#### INFORMATION PROVIDED
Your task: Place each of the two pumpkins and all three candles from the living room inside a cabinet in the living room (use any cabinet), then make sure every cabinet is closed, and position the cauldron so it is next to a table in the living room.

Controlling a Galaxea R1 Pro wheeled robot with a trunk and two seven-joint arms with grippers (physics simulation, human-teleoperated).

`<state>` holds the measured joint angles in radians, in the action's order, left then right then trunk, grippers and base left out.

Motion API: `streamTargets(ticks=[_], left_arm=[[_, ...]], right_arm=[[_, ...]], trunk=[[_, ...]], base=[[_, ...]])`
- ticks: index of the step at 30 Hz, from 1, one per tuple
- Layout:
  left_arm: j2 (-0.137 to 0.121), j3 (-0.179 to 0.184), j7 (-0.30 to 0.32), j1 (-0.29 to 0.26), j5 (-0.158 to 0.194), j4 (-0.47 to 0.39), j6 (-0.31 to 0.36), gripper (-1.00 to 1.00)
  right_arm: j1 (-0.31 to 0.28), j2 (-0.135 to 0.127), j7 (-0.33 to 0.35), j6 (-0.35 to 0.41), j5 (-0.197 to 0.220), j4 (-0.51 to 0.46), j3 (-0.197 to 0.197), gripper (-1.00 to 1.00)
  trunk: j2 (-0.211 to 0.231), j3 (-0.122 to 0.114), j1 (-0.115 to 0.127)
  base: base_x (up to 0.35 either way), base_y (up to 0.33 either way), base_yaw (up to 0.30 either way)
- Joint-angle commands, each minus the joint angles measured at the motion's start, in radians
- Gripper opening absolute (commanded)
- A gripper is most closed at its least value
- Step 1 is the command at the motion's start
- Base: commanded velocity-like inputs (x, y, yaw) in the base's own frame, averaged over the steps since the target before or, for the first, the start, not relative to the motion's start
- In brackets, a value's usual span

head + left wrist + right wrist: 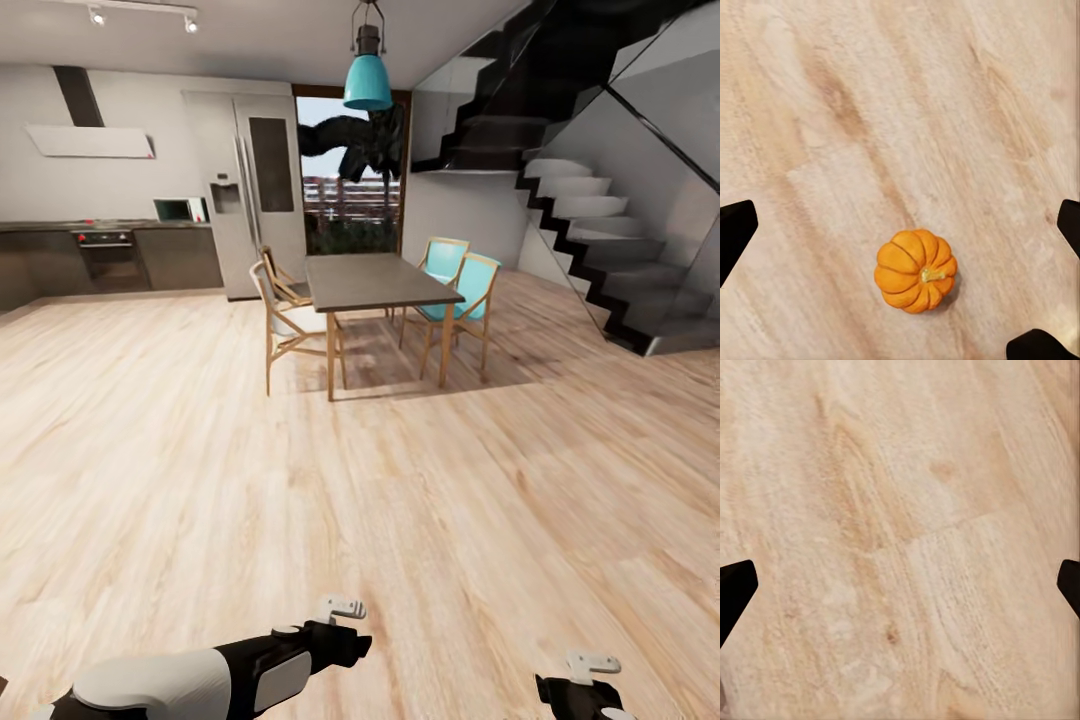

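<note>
One small bright-orange ribbed pumpkin (pixel 915 270) with a tan stem lies on the pale wood floor in the left wrist view. My left gripper (pixel 900 225) hangs over it, open, its dark fingertips (pixel 735 232) spread wide and well apart from the pumpkin. In the head view the left gripper (pixel 338 630) points down at the bottom edge. My right gripper (pixel 900 585) is open over bare floorboards, and the head view has it (pixel 585 685) low at the right. The other pumpkin, the candles, the cabinet and the cauldron are out of view.
Ahead stands a grey-topped dining table (pixel 375 280) with wooden chairs (pixel 290 320) on its left and turquoise chairs (pixel 465 290) on its right. A staircase (pixel 600 230) rises at the right. Kitchen units (pixel 105 255) and a fridge (pixel 255 190) line the back wall. Wide wood floor (pixel 400 500) lies between.
</note>
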<state>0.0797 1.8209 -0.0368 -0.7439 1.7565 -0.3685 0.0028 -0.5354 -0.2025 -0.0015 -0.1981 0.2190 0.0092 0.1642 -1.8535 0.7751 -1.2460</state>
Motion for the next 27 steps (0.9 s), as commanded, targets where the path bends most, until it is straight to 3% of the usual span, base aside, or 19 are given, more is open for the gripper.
streamTargets(ticks=[1,10,27], left_arm=[[0.0,0.0,0.0,0.0,0.0,0.0,0.0,1.0],[0.0,0.0,0.0,0.001,0.001,-0.001,-0.001,1.0],[0.0,0.0,0.0,0.001,0.001,-0.001,-0.001,1.0]], right_arm=[[0.0,0.0,0.0,0.001,0.0,0.0,0.0,1.0],[0.0,0.0,0.0,0.005,-0.001,0.0,0.001,1.0],[0.0,0.001,-0.002,0.002,-0.009,0.001,0.001,1.0]], trunk=[[0.0,0.002,0.0],[0.0,0.015,0.0],[0.0,0.042,0.0]], base=[[0.024,-0.041,-0.145],[0.003,-0.006,-0.133],[-0.032,0.0,-0.007]])
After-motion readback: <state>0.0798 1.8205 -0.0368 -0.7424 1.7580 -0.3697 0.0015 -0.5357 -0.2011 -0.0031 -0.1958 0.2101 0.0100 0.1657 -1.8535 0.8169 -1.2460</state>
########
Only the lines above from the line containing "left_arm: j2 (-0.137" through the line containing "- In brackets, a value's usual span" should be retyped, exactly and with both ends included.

#### [SOLUTION FOR THIS PROBLEM]
  left_arm: j2 (-0.137 to 0.121), j3 (-0.179 to 0.184), j7 (-0.30 to 0.32), j1 (-0.29 to 0.26), j5 (-0.158 to 0.194), j4 (-0.47 to 0.39), j6 (-0.31 to 0.36), gripper (-1.00 to 1.00)
  right_arm: j1 (-0.31 to 0.28), j2 (-0.135 to 0.127), j7 (-0.33 to 0.35), j6 (-0.35 to 0.41), j5 (-0.197 to 0.220), j4 (-0.51 to 0.46), j3 (-0.197 to 0.197), gripper (-1.00 to 1.00)
  trunk: j2 (-0.211 to 0.231), j3 (-0.122 to 0.114), j1 (-0.115 to 0.127)
  base: base_x (up to 0.35 either way), base_y (up to 0.33 either way), base_yaw (up to 0.30 either way)
- Joint-angle commands, each minus the joint angles measured at the motion's start, in radians
- Gripper opening absolute (commanded)
- A gripper is most closed at its least value
- Step 1 is the command at the motion's start
- Base: commanded velocity-like inputs (x, y, yaw) in the base's own frame, averaged over the steps since the target before or, for the first, the start, not relative to the motion's start
- In brackets, a value's usual span

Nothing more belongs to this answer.